For this exercise, repeat every line of the material exactly.

▶

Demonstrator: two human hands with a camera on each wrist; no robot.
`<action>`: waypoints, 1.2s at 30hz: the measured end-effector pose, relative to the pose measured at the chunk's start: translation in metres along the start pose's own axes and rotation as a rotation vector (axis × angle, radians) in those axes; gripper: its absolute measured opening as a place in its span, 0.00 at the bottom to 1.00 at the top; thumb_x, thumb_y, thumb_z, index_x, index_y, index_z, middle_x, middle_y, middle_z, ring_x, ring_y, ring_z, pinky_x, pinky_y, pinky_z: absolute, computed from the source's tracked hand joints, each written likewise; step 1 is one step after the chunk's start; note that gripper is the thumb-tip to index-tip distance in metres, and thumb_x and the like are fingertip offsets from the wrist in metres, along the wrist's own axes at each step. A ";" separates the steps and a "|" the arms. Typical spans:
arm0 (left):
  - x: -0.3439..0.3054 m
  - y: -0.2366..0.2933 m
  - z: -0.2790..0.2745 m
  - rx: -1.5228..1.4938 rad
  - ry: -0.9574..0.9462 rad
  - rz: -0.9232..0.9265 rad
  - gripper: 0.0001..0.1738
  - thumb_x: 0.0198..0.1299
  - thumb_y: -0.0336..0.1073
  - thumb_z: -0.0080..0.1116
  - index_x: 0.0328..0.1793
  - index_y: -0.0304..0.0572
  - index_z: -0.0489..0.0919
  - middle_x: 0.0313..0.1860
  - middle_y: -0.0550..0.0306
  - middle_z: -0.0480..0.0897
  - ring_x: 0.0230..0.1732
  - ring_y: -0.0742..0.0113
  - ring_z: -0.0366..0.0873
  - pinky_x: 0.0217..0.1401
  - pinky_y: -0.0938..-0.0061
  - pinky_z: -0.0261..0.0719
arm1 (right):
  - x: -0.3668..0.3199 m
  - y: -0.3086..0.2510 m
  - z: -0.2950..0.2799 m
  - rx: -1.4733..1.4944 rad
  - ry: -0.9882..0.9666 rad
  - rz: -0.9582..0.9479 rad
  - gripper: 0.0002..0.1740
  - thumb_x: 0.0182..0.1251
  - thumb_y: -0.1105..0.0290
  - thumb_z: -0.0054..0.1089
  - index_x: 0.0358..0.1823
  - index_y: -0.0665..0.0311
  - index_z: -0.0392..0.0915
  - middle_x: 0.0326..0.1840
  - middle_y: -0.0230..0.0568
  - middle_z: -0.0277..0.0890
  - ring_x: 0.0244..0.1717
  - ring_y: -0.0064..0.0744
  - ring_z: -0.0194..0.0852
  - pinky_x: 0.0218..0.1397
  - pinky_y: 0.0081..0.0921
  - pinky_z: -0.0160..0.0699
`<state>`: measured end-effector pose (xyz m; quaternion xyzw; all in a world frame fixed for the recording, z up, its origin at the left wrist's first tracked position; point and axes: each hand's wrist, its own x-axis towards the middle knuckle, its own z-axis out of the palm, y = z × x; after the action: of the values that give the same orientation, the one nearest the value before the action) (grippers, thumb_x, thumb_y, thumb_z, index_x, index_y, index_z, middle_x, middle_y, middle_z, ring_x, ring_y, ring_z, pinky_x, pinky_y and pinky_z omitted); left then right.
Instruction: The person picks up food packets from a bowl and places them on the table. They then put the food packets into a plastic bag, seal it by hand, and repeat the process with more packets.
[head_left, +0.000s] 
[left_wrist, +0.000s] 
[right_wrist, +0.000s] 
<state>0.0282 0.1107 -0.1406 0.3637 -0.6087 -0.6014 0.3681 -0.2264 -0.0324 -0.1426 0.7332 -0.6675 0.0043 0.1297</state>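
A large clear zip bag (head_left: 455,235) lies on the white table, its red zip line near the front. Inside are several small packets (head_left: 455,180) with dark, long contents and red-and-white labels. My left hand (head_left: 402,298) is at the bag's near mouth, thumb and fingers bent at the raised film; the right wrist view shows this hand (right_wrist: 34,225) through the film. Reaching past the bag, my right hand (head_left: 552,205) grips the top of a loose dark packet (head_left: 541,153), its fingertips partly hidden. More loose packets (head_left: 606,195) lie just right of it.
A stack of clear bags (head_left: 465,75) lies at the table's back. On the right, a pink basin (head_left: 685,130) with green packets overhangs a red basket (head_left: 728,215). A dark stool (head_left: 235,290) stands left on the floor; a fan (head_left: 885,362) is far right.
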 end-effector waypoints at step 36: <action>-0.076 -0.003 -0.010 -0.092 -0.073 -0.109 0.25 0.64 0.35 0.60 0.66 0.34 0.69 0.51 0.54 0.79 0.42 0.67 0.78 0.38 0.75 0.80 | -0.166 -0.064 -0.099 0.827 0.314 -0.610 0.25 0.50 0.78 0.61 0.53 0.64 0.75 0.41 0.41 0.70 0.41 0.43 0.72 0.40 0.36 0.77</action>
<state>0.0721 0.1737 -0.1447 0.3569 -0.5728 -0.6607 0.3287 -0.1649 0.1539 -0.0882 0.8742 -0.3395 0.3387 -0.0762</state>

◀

ANSWER TO THE EXERCISE ::
Demonstrator: two human hands with a camera on each wrist; no robot.
`<action>`: waypoints, 1.2s at 30hz: the measured end-effector pose, relative to the pose measured at the chunk's start: translation in metres along the start pose's own axes and rotation as a rotation vector (axis × angle, radians) in those axes; gripper: its absolute measured opening as a place in its span, 0.00 at the bottom to 1.00 at the top; thumb_x, thumb_y, thumb_z, index_x, index_y, index_z, middle_x, middle_y, middle_z, ring_x, ring_y, ring_z, pinky_x, pinky_y, pinky_z: absolute, computed from the source's tracked hand joints, each written likewise; step 1 is one step after the chunk's start; note that gripper is the thumb-tip to index-tip distance in metres, and thumb_x and the like are fingertip offsets from the wrist in metres, along the wrist's own axes at each step. A ";" separates the steps and a "|" the arms. Typical spans:
arm0 (left):
  - x: -0.3439..0.3054 m
  - y: -0.2366..0.2933 m
  - z: -0.2790..0.2745 m
  - rx: -1.5228..1.4938 rad
  - ry: -0.9574..0.9462 rad
  - rz: -0.9232..0.9265 rad
  - gripper: 0.0001..0.1738
  - thumb_x: 0.0198..0.1299
  - thumb_y: -0.0336..0.1073
  - thumb_z: -0.0080..0.1116
  - index_x: 0.0328..0.1793
  - index_y: -0.0304..0.0572
  - index_z: -0.0489..0.0919
  - middle_x: 0.0313..0.1860
  - middle_y: -0.0550..0.0306
  - middle_z: -0.0480..0.0897
  - ring_x: 0.0230..0.1732
  - ring_y: -0.0742..0.0113
  - ring_z: -0.0366..0.0873
  - pinky_x: 0.0217..0.1401
  - pinky_y: -0.0938..-0.0061
  - pinky_z: -0.0261..0.0719
arm1 (right):
  - x: -0.3668..0.3199 m
  - y: -0.3086..0.2510 m
  - z: -0.2950..0.2799 m
  - rx: -1.4733..1.4944 rad
  - ry: -0.9882..0.9666 rad
  - rz: -0.9582..0.9479 rad
  - gripper: 0.0002..0.1740
  - thumb_x: 0.0182..0.1251
  - thumb_y: -0.1105..0.0290
  - thumb_z: -0.0054..0.1089
  - index_x: 0.0358..0.1823
  - index_y: -0.0665..0.0311
  - index_z: -0.0392..0.0915
  - middle_x: 0.0326..0.1840
  - middle_y: -0.0230..0.0568
  - middle_z: -0.0277..0.0890
  - ring_x: 0.0244..0.1717
  - ring_y: -0.0064..0.0744
  - ring_z: -0.0194..0.0852
  - pinky_x: 0.0218..0.1397
  - pinky_y: 0.0081..0.0921
  - pinky_z: -0.0160..0.0699
`<state>`: measured end-effector pose (xyz m; quaternion xyzw; all in a world frame fixed for the recording, z up, its origin at the left wrist's first tracked position; point and axes: each hand's wrist, its own x-axis towards the middle knuckle, its own z-axis out of the palm, y = z × x; after the action: of the values that give the same orientation, the one nearest the value before the action) (grippers, thumb_x, thumb_y, thumb_z, index_x, index_y, index_z, middle_x, middle_y, middle_z, ring_x, ring_y, ring_z, pinky_x, pinky_y and pinky_z omitted); left then right.
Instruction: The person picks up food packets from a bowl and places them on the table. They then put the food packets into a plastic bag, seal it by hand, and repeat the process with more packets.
[head_left, +0.000s] 
[left_wrist, +0.000s] 
[right_wrist, +0.000s] 
<state>0.0282 0.1107 -0.1406 0.3637 -0.6087 -0.6014 0.3681 -0.2264 -0.0324 -0.1426 0.7332 -0.6675 0.0043 0.1297</state>
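A large clear zip bag (head_left: 455,235) lies on the white table, its red zip line near the front. Inside are several small packets (head_left: 455,180) with dark, long contents and red-and-white labels. My left hand (head_left: 402,298) is at the bag's near mouth, thumb and fingers bent at the raised film; the right wrist view shows this hand (right_wrist: 34,225) through the film. Reaching past the bag, my right hand (head_left: 552,205) grips the top of a loose dark packet (head_left: 541,153), its fingertips partly hidden. More loose packets (head_left: 606,195) lie just right of it.
A stack of clear bags (head_left: 465,75) lies at the table's back. On the right, a pink basin (head_left: 685,130) with green packets overhangs a red basket (head_left: 728,215). A dark stool (head_left: 235,290) stands left on the floor; a fan (head_left: 885,362) is far right.
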 end-effector waypoints at step 36: <action>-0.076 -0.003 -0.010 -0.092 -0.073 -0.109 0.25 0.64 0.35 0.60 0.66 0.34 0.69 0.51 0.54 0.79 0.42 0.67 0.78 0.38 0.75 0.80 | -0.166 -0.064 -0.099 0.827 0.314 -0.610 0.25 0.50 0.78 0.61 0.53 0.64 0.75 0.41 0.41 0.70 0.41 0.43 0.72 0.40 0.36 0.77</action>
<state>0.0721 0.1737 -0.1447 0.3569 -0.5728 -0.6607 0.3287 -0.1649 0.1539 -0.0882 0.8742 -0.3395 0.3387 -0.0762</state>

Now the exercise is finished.